#### [PROBLEM TO WORK ON]
As the answer, give every line of the records that includes the word "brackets".

#### [EXTRACTED INFORMATION]
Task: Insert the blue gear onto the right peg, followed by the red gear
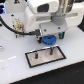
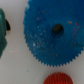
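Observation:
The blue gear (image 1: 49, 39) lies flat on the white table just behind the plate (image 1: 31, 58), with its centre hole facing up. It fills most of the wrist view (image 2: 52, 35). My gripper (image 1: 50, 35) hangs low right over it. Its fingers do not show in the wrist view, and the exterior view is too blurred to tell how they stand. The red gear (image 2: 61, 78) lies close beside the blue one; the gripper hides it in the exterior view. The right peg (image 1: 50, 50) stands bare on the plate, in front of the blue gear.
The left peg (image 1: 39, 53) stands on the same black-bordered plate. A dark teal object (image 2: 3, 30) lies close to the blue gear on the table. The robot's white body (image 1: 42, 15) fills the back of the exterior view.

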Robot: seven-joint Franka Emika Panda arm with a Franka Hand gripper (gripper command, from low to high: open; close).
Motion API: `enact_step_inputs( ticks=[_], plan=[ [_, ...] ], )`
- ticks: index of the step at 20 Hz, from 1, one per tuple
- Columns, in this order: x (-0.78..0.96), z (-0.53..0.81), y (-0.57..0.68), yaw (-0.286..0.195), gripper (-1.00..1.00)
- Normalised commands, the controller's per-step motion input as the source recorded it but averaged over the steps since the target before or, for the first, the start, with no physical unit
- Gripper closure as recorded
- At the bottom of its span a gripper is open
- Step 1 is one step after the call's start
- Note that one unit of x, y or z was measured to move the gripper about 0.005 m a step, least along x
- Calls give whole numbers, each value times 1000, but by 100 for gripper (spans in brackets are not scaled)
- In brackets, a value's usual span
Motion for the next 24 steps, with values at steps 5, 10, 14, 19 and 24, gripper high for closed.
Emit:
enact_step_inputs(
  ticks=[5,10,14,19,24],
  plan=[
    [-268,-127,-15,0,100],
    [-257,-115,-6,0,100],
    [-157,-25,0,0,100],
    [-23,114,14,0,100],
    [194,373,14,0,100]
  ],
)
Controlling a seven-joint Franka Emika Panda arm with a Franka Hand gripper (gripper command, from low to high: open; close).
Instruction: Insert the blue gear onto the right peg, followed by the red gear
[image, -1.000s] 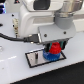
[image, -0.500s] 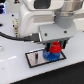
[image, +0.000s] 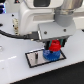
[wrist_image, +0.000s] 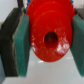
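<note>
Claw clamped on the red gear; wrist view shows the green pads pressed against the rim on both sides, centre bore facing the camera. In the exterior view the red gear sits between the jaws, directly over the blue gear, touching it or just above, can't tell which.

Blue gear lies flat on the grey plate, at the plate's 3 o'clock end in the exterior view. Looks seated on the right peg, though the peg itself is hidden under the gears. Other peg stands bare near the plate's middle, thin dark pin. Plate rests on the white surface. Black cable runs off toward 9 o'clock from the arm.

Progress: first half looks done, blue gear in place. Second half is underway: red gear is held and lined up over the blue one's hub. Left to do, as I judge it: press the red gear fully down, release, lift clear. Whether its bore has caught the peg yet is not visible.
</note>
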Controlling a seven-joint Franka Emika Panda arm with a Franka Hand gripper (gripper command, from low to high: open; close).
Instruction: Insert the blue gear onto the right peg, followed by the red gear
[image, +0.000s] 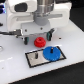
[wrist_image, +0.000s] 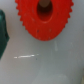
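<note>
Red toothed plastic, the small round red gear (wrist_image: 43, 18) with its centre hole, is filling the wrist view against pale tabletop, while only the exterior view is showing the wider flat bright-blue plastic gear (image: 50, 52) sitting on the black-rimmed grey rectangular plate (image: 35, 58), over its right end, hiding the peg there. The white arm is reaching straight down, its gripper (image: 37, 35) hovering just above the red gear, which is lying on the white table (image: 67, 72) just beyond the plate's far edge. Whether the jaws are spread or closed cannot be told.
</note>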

#### [EXERCISE SOLUTION]
- Calls give whole numbers, each value times 1000, but by 100 for gripper (spans in brackets are not scaled)
- In brackets, a value's usual span

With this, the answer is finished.